**** INPUT DATA ****

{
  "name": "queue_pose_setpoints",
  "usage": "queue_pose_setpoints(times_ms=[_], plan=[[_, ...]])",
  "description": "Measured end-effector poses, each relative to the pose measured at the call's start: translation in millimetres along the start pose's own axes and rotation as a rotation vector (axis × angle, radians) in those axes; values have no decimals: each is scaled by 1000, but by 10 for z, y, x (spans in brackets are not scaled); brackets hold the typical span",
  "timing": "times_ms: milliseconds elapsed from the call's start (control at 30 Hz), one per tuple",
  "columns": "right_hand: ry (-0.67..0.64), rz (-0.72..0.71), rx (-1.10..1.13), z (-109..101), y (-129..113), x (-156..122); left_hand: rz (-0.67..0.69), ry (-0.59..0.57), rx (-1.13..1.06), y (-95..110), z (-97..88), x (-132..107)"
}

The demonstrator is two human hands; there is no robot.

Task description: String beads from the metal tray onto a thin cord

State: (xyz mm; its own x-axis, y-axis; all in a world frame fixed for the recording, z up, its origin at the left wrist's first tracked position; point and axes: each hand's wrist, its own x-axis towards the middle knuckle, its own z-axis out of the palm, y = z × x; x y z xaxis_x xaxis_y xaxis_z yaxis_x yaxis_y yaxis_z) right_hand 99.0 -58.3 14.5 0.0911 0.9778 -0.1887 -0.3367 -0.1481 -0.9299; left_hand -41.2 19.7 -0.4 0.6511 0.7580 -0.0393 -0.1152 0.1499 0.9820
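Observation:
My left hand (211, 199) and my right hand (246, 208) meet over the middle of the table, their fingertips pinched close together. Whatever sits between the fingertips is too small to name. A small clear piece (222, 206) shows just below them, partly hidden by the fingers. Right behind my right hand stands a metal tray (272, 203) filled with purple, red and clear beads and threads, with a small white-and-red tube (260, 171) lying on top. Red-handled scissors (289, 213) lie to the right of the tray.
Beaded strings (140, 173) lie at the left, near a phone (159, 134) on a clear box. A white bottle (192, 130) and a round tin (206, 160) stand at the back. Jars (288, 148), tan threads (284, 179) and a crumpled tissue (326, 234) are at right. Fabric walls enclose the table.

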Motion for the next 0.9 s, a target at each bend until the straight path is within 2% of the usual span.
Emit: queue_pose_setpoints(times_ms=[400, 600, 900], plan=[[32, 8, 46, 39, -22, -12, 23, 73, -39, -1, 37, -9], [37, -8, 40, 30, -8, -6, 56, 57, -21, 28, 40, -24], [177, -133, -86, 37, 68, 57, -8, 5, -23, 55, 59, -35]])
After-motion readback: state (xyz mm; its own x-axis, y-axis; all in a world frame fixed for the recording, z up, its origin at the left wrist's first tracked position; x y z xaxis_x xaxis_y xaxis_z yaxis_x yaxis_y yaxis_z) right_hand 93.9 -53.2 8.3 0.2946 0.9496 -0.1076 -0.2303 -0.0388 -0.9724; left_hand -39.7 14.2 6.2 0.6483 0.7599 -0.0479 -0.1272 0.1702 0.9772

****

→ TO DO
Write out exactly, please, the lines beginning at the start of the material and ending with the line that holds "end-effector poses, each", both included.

→ RESULT OF THIS EXERCISE
{
  "name": "queue_pose_setpoints",
  "usage": "queue_pose_setpoints(times_ms=[_], plan=[[_, ...]])",
  "description": "Measured end-effector poses, each relative to the pose measured at the call's start: translation in millimetres along the start pose's own axes and rotation as a rotation vector (axis × angle, radians) in those axes; values have no decimals: each is scaled by 1000, but by 10 for z, y, x (spans in brackets are not scaled); brackets hold the typical span",

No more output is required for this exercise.